Exercise aim:
Extract the full listing verbatim and drop any pictures from your copy.

Data excerpt:
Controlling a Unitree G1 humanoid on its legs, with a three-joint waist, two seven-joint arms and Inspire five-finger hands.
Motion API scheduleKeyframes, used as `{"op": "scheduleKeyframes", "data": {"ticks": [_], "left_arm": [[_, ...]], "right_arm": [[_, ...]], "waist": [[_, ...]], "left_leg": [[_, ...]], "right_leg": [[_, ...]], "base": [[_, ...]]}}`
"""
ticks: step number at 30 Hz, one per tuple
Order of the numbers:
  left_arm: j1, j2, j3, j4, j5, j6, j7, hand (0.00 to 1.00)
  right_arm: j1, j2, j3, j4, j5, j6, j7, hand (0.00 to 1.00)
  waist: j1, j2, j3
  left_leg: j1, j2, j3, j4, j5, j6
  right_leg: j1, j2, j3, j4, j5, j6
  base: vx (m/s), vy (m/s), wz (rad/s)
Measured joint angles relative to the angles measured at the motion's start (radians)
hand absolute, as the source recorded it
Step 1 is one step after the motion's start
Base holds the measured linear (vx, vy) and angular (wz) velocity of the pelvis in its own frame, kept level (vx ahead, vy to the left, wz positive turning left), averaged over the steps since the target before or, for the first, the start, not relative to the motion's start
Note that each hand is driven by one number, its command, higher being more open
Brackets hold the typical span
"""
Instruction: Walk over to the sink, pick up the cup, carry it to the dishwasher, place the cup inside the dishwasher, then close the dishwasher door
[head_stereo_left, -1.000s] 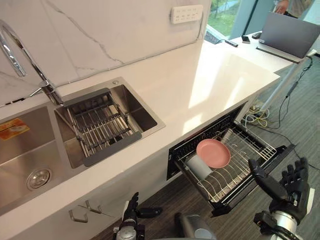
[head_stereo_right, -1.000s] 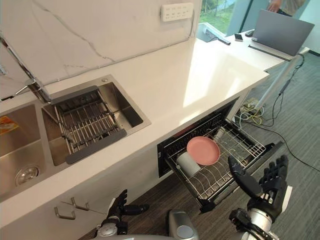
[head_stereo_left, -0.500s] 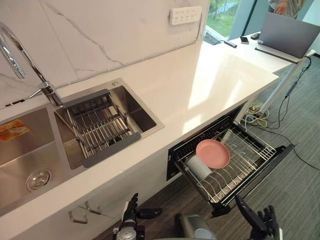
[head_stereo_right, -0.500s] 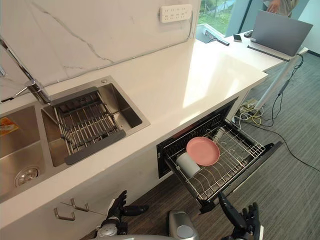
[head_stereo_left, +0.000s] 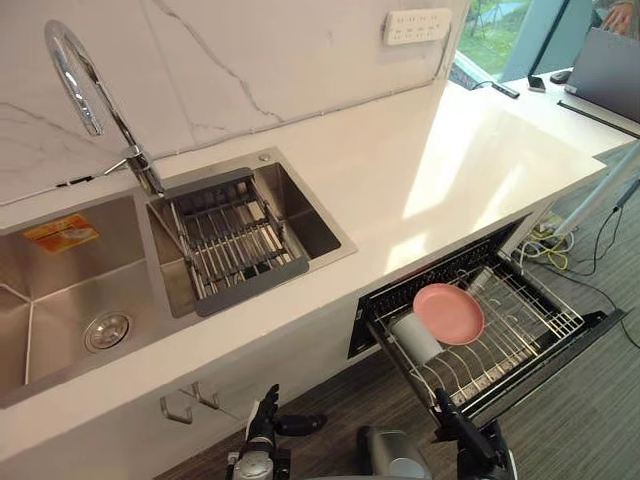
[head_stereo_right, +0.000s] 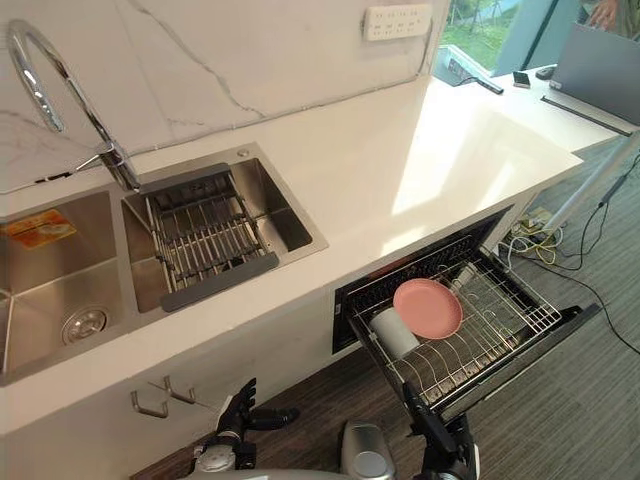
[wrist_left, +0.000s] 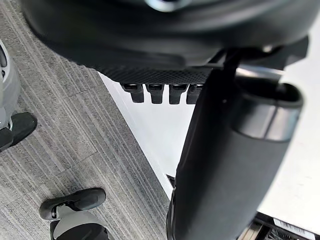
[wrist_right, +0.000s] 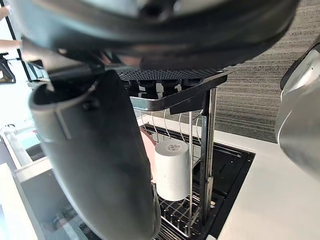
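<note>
A white cup (head_stereo_left: 413, 338) lies on its side in the wire rack (head_stereo_left: 520, 325) of the open dishwasher drawer, beside a pink plate (head_stereo_left: 449, 313). In the right wrist view the cup (wrist_right: 172, 170) shows past the thumb, behind the rack's front rail. My right hand (head_stereo_left: 465, 440) hangs low in front of the drawer's near corner, open and holding nothing. Below the counter front, my left hand (head_stereo_left: 265, 428) is also open and idle, with its fingers (wrist_left: 160, 92) pointing at the floor. The drawer stands pulled out under the countertop.
A double sink (head_stereo_left: 60, 290) with a tall tap (head_stereo_left: 85, 85) sits at the left, with a metal drain rack (head_stereo_left: 235, 245) in its right basin. The white countertop (head_stereo_left: 440, 160) runs right to a laptop (head_stereo_left: 610, 70). Cables (head_stereo_left: 560, 235) lie on the grey floor.
The camera has turned left, so more of the sink shows. My right hand has dropped from beside the drawer's front to low at its near corner. The cup and plate have not moved.
</note>
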Motion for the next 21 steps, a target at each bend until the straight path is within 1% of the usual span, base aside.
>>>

Solution:
Controlling a Unitree G1 humanoid on its legs, with a three-joint waist, two seven-joint arms and Inspire five-finger hands.
Motion API scheduleKeyframes, used as `{"op": "scheduleKeyframes", "data": {"ticks": [_], "left_arm": [[_, ...]], "right_arm": [[_, ...]], "waist": [[_, ...]], "left_leg": [[_, ...]], "right_leg": [[_, ...]], "base": [[_, ...]]}}`
"""
ticks: step number at 30 Hz, one per tuple
Order of the numbers:
  left_arm: j1, j2, j3, j4, j5, j6, j7, hand (0.00 to 1.00)
  right_arm: j1, j2, j3, j4, j5, j6, j7, hand (0.00 to 1.00)
  waist: j1, j2, j3
  left_leg: j1, j2, j3, j4, j5, j6
  right_leg: j1, j2, j3, j4, j5, j6
  base: vx (m/s), vy (m/s), wz (rad/s)
Measured joint angles relative to the angles measured at the motion's start (radians)
hand absolute, as the source recorded it
Step 1 is one step after the motion's start
Base holds the measured linear (vx, vy) and angular (wz) velocity of the pelvis in its own frame, kept level (vx ahead, vy to the left, wz positive turning left), averaged over the steps since the target before or, for the first, the start, not relative to the motion's start
Note that each hand is driven by one number, its command, higher being more open
Brackets hold the typical span
"""
Instruction: Walk over to the sink, pick up the cup, carry it to the dishwasher, place the cup inside the dishwasher, then close the dishwasher door
[head_stereo_left, -1.000s] 
[head_stereo_right, -1.000s] 
[head_stereo_left, -0.500s] 
[head_stereo_right, -0.500s] 
[head_stereo_left, +0.000s] 
[head_stereo_right, +0.000s] 
[wrist_left, +0.000s] 
[wrist_right, +0.000s] 
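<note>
A white cup (head_stereo_left: 413, 338) lies on its side in the wire rack (head_stereo_left: 520, 325) of the open dishwasher drawer, beside a pink plate (head_stereo_left: 449, 313). In the right wrist view the cup (wrist_right: 172, 170) shows past the thumb, behind the rack's front rail. My right hand (head_stereo_left: 465, 440) hangs low in front of the drawer's near corner, open and holding nothing. Below the counter front, my left hand (head_stereo_left: 265, 428) is also open and idle, with its fingers (wrist_left: 160, 92) pointing at the floor. The drawer stands pulled out under the countertop.
A double sink (head_stereo_left: 60, 290) with a tall tap (head_stereo_left: 85, 85) sits at the left, with a metal drain rack (head_stereo_left: 235, 245) in its right basin. The white countertop (head_stereo_left: 440, 160) runs right to a laptop (head_stereo_left: 610, 70). Cables (head_stereo_left: 560, 235) lie on the grey floor.
The camera has turned left, so more of the sink shows. My right hand has dropped from beside the drawer's front to low at its near corner. The cup and plate have not moved.
</note>
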Motion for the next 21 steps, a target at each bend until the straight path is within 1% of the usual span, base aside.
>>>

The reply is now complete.